» Try it
A single number is wanted: how many lines of the data below include the string "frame"?

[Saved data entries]
►

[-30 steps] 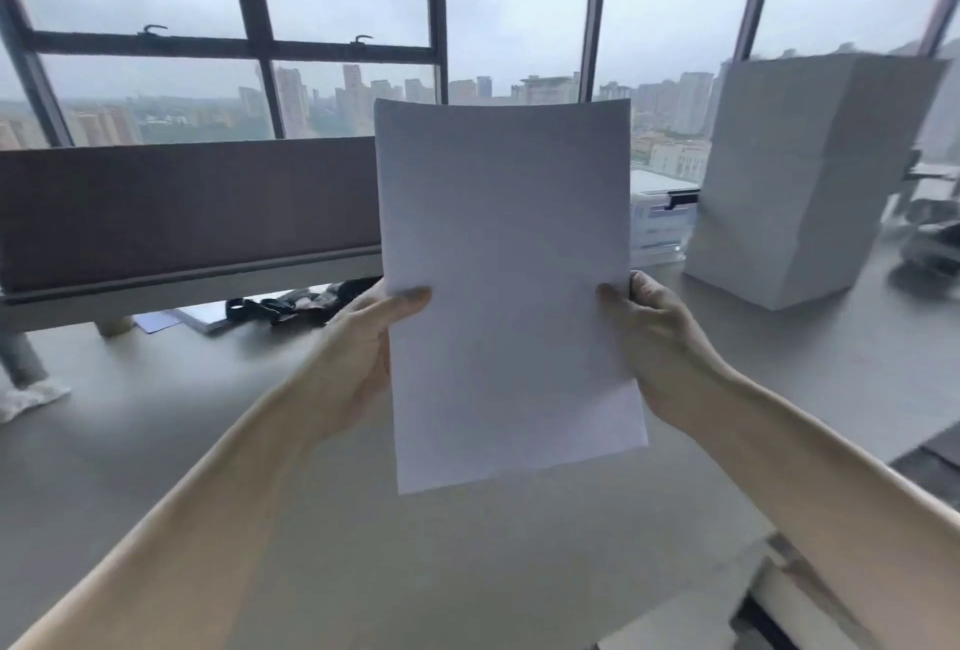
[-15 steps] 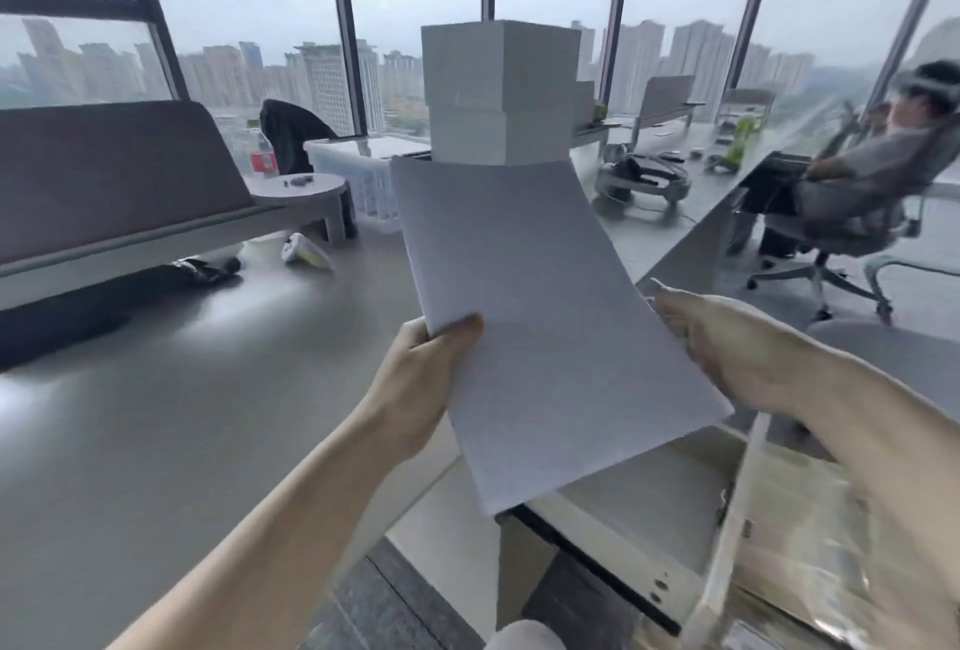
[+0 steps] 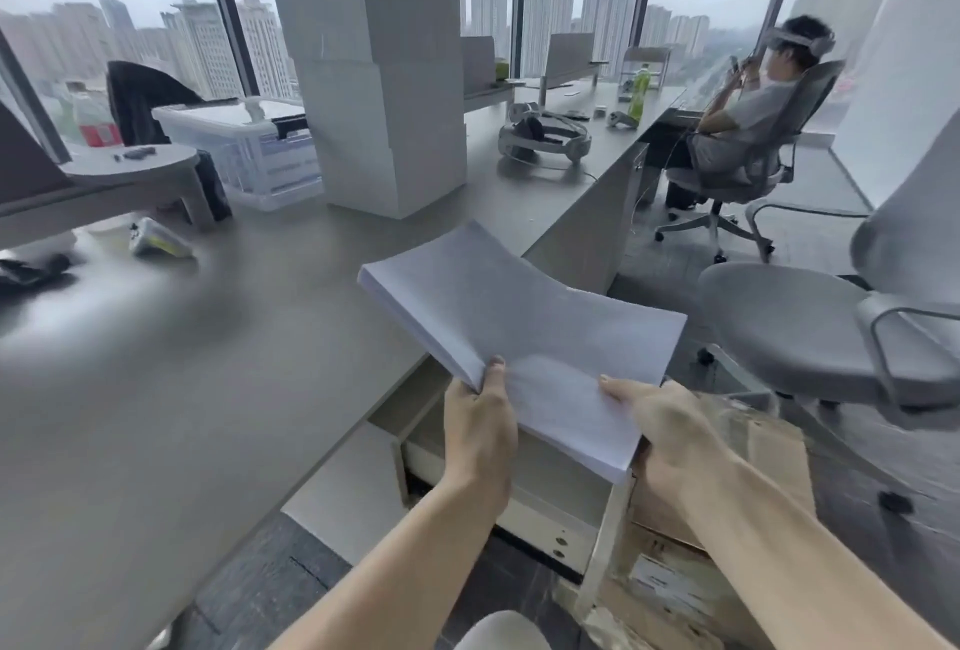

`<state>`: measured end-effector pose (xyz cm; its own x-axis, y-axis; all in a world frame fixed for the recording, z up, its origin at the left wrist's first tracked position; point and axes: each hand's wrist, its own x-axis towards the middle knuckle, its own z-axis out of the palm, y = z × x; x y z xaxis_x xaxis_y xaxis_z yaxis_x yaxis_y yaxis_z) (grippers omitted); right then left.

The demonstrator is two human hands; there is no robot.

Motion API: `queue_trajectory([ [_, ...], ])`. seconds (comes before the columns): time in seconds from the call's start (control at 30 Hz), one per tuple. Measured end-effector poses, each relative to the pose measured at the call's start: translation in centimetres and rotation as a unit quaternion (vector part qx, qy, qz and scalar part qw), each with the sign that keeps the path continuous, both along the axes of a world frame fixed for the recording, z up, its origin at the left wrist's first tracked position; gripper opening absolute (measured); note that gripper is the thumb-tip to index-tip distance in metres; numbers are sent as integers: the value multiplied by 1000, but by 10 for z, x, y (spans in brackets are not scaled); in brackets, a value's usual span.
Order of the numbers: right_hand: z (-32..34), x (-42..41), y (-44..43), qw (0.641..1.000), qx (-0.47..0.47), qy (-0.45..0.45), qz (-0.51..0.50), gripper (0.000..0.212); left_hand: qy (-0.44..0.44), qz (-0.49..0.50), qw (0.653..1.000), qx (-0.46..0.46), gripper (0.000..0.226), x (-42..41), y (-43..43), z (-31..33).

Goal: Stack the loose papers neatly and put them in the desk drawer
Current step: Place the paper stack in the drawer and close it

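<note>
A squared stack of white papers lies nearly flat in the air, sagging in the middle, just off the desk's right edge. My left hand grips its near left corner, thumb on top. My right hand holds the near right edge, thumb on top and fingers hidden underneath. Directly below the stack an open desk drawer sticks out from under the grey desk; its inside is mostly hidden by the papers and my hands.
Tall white boxes and a clear bin stand at the desk's back. A headset lies further right. A grey swivel chair and a cardboard box are right of the drawer. Another person sits beyond.
The stack went from upright in front of me to tilted and now nearly flat, lowered over the open drawer. My view swung right and down.
</note>
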<state>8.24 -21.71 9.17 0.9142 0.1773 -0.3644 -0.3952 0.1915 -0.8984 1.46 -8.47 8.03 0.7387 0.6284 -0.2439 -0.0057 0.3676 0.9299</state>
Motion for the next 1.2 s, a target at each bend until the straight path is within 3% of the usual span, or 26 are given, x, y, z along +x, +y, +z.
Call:
queue_trajectory([
  [0.07,-8,7,-16,998,-55,-4,-23,40,15,-33,999,-34,20,7,-15,-13],
  [0.17,-15,11,-44,993,-107,1,-40,19,31,-68,989,-130,22,12,-27,-30],
  [0.27,-27,19,-73,983,-171,21,-66,40,37,-45,986,-158,28,12,-15,-49],
  [0.3,-30,22,-78,979,-188,24,-69,46,65,-32,992,-102,32,11,-7,-56],
  [0.37,-37,31,-82,974,-213,24,-68,48,141,-24,983,118,48,6,14,-66],
  [0.43,-41,39,-76,972,-224,29,-66,42,170,-41,917,358,59,5,37,-73],
  [0.5,-45,47,-64,970,-236,25,-48,30,205,-101,831,506,64,8,58,-78],
  [0.6,-55,58,-34,971,-236,27,-16,29,310,-157,769,537,71,19,82,-81],
  [0.7,-69,70,-2,973,-228,30,2,37,356,-159,737,552,72,26,92,-88],
  [1.2,-165,96,85,971,-219,93,35,32,323,-109,692,636,69,22,100,-123],
])
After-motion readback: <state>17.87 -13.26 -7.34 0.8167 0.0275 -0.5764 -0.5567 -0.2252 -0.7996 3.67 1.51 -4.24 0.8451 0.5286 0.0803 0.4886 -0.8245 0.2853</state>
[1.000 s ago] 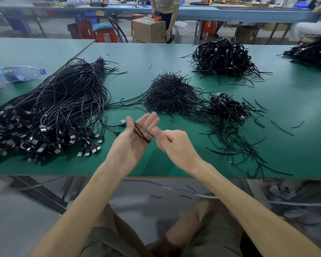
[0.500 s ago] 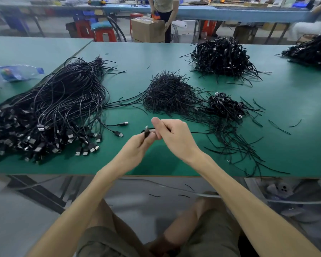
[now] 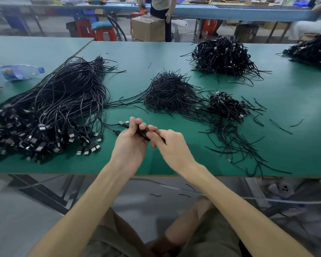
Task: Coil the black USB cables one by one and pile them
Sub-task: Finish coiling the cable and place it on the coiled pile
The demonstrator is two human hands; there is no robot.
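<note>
A black USB cable is bunched into a short coil between both hands, above the near part of the green table. My left hand grips the coil with fingers curled over it. My right hand pinches its right end. A big heap of uncoiled USB cables lies at the left, plugs toward me. A small pile of coiled cables sits right of centre.
A heap of thin black ties lies mid-table, with loose ties scattered to the right. Larger coiled piles sit at the back. A plastic bottle lies far left. A person stands by a cardboard box beyond.
The left hand was open with cable loops across its palm; it has since shut around the bunched coil, and the right hand now pinches the coil's end.
</note>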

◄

» Expected output
2